Van’ın Başkale kazasında doğdu. Babası Seyyid Mustafa Efendi’dir. Soyu anne tarafından Abdülkādir-i Geylânî’ye ulaşır. Hülâgû Bağdat’ı istilâ ettiğinde (1258) Musul’a hicret eden ataları daha sonra Urfa ve Bitlis’e, oradan da Mısır’a gitmişlerdi. Ailenin büyük oğlu Molla Muhammed bir süre sonra Van’a gelip şehrin güneyinde yüksek dağlar arasında bir köy kurmuş, bu köyde büyük bir dergâh ve iki katlı bir cami inşa ederek oraya Arvas adını vermişti. Kādirî tarikatına mensup olarak faaliyet gösteren ve “Arvas seyyidleri” diye tanınan aile, altı yüz elli yıl varlığını devam ettirerek bugüne ulaşmıştır.
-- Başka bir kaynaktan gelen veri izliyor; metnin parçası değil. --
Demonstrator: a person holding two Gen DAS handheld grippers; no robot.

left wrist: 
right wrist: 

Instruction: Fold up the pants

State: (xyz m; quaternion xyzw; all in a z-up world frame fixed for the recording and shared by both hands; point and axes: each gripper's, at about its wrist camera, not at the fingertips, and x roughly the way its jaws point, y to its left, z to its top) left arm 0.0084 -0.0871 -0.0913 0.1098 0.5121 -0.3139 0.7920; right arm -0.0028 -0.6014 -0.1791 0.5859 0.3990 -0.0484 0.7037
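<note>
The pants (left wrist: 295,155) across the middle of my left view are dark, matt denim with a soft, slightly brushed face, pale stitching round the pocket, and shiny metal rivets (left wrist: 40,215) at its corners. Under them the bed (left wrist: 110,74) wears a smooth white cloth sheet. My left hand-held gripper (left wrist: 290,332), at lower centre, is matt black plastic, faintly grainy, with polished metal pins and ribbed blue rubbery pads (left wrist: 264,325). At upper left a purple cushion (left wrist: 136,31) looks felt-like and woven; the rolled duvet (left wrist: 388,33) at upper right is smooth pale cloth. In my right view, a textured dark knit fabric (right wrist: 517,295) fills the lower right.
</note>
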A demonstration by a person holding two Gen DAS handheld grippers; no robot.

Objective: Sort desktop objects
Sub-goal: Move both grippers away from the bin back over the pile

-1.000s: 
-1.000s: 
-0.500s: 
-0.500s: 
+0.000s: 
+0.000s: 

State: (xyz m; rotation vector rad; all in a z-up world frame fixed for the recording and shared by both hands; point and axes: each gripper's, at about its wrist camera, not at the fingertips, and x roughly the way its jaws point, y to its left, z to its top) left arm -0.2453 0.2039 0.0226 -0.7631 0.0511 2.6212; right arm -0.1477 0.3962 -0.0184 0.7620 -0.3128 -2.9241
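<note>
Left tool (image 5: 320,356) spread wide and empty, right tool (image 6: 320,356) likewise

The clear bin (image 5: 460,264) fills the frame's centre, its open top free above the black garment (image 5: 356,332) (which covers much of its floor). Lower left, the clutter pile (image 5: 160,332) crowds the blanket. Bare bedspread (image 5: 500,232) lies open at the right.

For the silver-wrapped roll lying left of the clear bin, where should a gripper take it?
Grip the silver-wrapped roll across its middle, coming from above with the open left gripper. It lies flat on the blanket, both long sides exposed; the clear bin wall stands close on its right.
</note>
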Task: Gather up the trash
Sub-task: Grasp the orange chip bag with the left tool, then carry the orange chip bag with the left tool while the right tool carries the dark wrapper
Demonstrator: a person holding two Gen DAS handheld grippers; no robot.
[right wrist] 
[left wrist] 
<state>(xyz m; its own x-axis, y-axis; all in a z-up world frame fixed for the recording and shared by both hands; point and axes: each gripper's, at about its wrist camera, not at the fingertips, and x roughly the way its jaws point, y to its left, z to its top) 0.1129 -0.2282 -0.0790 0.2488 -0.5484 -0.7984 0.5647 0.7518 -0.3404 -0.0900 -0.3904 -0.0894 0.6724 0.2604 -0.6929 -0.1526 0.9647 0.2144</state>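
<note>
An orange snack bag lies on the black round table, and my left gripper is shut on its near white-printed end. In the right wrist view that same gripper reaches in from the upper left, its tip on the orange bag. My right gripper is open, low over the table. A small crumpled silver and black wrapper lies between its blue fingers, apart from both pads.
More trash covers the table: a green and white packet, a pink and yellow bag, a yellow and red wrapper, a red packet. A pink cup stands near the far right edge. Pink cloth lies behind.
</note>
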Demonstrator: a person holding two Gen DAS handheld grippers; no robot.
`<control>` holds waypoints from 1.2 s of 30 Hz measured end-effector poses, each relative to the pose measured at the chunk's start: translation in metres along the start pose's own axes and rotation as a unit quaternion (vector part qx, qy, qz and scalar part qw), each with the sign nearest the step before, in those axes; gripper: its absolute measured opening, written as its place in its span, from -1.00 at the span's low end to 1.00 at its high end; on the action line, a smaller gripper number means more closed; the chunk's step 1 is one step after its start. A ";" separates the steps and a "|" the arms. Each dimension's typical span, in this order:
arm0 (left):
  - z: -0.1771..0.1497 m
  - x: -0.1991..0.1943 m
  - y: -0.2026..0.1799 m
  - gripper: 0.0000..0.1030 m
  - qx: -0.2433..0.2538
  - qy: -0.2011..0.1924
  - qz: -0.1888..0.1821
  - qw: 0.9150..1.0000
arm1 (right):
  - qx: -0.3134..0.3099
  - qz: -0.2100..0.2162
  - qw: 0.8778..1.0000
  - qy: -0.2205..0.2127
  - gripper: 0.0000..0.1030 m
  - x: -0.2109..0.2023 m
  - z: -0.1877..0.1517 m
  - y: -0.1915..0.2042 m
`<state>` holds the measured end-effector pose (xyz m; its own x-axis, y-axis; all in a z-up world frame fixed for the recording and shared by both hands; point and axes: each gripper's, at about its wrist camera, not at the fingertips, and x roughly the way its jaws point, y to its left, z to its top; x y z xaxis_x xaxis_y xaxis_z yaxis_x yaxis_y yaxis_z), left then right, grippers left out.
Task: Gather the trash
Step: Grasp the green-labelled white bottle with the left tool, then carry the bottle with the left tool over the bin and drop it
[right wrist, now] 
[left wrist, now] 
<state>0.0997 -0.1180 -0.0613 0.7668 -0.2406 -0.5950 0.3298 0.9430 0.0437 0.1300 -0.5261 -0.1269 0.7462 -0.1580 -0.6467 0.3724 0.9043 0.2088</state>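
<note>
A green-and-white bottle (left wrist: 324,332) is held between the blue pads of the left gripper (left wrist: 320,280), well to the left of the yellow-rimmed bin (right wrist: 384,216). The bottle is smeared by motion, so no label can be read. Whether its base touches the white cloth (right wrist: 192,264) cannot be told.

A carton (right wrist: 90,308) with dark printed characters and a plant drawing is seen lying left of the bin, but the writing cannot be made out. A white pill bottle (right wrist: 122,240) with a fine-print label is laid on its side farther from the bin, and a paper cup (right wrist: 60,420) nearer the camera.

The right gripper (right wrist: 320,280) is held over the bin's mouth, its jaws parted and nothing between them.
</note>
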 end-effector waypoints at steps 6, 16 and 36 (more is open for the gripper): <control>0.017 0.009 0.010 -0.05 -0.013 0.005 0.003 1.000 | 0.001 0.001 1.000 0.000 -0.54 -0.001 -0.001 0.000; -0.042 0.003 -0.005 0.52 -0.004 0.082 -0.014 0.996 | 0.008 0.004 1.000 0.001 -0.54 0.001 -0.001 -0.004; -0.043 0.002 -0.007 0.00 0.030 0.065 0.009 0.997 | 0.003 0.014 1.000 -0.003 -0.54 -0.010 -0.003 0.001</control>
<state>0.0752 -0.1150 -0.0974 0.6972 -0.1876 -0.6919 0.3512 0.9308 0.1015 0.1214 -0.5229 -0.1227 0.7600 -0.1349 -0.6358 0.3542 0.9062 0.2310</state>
Abdülhakim Arvâsî, ibtidâî ve rüşdiyeyi Başkale’de okudu. Daha sonra Irak’ın çeşitli bölgelerindeki tanınmış âlimlerden icâzet alarak Başkale’ye döndü (1882). Kendisine miras kalan servetle bir medrese yaptırdı ve zengin bir kütüphane kurdu. Bu medresede yirmi yıla yakın ders okuttu. 1880 yılında intisap ettiği Hâlidiyye tarikatı şeyhlerinden Seyyid Fehim’den Nakşibendiyye, Kübreviyye, Sühreverdiyye, Kādiriyye ve Çiştiyye tarikatlarından hilâfet aldı (1889). Tarikat silsilesi Seyyid Fehim, Tâhâ-yı Hekkârî vasıtasıyla Nakşibendiyye’nin Hâlidiyye kolunun kurucusu Mevlânâ Hâlid el-Bağdâdî’ye ulaşır.
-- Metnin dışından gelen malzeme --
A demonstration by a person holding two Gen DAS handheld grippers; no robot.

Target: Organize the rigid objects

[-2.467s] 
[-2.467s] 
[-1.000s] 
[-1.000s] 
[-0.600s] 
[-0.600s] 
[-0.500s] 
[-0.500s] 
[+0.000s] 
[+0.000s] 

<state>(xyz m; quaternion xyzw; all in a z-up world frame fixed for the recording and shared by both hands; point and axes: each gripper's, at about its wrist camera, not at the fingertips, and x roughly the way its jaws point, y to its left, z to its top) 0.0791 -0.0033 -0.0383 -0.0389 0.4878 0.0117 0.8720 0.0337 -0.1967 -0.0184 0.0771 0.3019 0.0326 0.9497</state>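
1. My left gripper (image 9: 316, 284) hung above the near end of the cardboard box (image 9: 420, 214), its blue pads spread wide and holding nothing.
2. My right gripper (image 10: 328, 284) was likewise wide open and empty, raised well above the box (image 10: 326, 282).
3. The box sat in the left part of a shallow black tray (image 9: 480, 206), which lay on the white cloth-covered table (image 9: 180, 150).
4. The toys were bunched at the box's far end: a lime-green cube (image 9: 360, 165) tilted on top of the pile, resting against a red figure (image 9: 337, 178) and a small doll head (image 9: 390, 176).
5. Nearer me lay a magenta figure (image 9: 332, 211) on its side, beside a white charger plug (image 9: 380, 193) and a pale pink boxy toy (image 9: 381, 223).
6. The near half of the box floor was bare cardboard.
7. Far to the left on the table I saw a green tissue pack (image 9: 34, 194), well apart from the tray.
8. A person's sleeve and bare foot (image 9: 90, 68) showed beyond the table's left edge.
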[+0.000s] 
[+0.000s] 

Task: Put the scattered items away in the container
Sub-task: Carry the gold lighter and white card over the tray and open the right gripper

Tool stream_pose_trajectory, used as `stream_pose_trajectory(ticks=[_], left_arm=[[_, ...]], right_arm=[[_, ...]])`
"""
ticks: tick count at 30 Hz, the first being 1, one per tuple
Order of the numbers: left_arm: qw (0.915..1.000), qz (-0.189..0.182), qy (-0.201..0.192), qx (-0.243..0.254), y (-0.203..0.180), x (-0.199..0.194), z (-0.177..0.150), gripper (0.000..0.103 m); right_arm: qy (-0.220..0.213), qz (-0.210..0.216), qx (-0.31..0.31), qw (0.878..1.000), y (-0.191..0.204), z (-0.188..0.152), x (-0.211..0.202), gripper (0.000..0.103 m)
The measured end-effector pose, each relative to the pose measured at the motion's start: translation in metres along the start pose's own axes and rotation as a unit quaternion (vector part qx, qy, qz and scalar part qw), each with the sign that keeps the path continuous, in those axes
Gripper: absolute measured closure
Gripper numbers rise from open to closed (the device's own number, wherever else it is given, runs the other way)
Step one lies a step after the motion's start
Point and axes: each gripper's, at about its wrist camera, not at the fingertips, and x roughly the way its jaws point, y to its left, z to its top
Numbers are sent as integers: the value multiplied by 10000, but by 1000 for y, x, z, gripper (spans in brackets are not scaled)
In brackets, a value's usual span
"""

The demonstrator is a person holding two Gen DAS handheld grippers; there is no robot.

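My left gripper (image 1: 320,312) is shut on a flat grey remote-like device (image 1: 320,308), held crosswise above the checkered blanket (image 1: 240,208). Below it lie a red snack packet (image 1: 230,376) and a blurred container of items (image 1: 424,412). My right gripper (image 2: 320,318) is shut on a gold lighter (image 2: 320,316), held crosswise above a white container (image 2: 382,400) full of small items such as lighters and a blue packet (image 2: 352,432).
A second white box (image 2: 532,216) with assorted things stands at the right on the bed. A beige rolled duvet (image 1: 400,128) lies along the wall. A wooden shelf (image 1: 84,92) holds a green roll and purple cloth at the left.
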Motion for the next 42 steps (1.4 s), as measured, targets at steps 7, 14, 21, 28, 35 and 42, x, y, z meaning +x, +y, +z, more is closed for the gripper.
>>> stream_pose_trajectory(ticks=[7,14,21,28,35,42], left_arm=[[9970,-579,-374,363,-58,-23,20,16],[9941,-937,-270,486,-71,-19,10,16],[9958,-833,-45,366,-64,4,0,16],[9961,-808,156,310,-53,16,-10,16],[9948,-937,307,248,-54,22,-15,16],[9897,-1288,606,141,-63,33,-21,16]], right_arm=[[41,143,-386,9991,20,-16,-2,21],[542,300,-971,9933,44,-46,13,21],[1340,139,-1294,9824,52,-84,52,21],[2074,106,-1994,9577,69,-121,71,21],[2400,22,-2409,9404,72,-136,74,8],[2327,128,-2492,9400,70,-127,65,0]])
Abdülhakim Arvâsî, I. Dünya Savaşı’nın başlarında Ruslar’ın Başkale’yi istilâ etmesi ve Ermeniler’in silâhlanarak müslüman halkın mallarını yağmalamaya başlamaları üzerine, hükümetin emriyle, yüz elli kişilik ailesiyle birlikte daha emin bir yere göç etmek zorunda kaldı. Bağdat’a yerleşmek amacıyla yola çıkan aile, Revândiz-Erbil yoluyla Musul’a ulaştı. Burada iki yıla yakın bir süre kaldı. İngilizler Bağdat’ı işgal edince oraya gidemeyip ailesinden sağ kalan altmış altı kişiyle birlikte Adana’ya geldi. Adana’nın da düşman eline geçmesi ihtimaline karşı Eskişehir’e göç etti. Nisan 1919’da İstanbul’a geldi. Bir süre Evkaf Nezâreti’nce Eyüp’teki Yazılı Medrese’de misafir edildikten sonra yine Eyüp’teki Kâşgarî Dergâhı şeyhliğine tayin edildi (Ekim 1919). Medresetü’l-mütehassisîn’de tasavvuf tarihi dersi okuttu. Dergâh şeyhliğinin yanı sıra ayrıca Kâşgarî Camii’nin imamlık ve vâizlik görevi de kendisine verildi. Tekkeler kapatılana kadar bu görevlere devam etti. Daha sonra tarikat faaliyetlerini bırakarak eve dönüştürdüğü dergâh binasında tasavvufî sohbetlerle meşgul oldu. Menemen hadisesi (Aralık 1930) ile alâkalı görülerek tutuklandı ve Menemen’e gönderildi. Ancak olayla ilgisi olmadığı anlaşıldı. Soyadı kanunu kabul edilince Üçışık soyadını aldı. Beyoğlu Ağa Camii ve Beyazıt Camii’nde dersler verdi. Cumhuriyet döneminin önemli fikir ve sanat adamlarından Necip Fazıl Kısakürek’in kendisiyle tanışıp sohbetlerinde bulunması, aydın çevrelerde de tanınmasını sağladı. Eylül 1943’te sıkıyönetimin emriyle İzmir’e gönderildi. Bir süre sonra Ankara’ya gitmesine izin verildi. 27 Kasım 1943’te vefat etti. Kabri Ankara’da Bağlum Mezarlığı’ndadır.

Eserleri.

  1. Râbıta-i Şerîfe (İstanbul 1341; “Mübtedîler için tarîkat-ı Nakşibendiyye’nin âdâbını mübeyyin bir mektup sûreti” adlı ilâve ile birlikte 2. baskısı, İstanbul 1342). Râbıtanın mahiyeti ve uygulanması hakkında özlü bilgiler veren eser, Necip Fazıl Kısakürek tarafından sadeleştirilerek yayımlanmıştır (3. baskı, İstanbul 1981).
  2. er-Riyâzü’t-tasavvufiyye (İstanbul 1341). Tasavvuf, tasavvuf tarihi ve ıstılahları hakkında bilgi veren eseri, Medresetü’l-mütehassisîn’de hocalık yaptığı sırada kaleme almıştır. Eser, Tasavvuf Bahçeleri (İstanbul 1983) adıyla Necip Fazıl Kısakürek tarafından sadeleştirilerek yayımlanmıştır.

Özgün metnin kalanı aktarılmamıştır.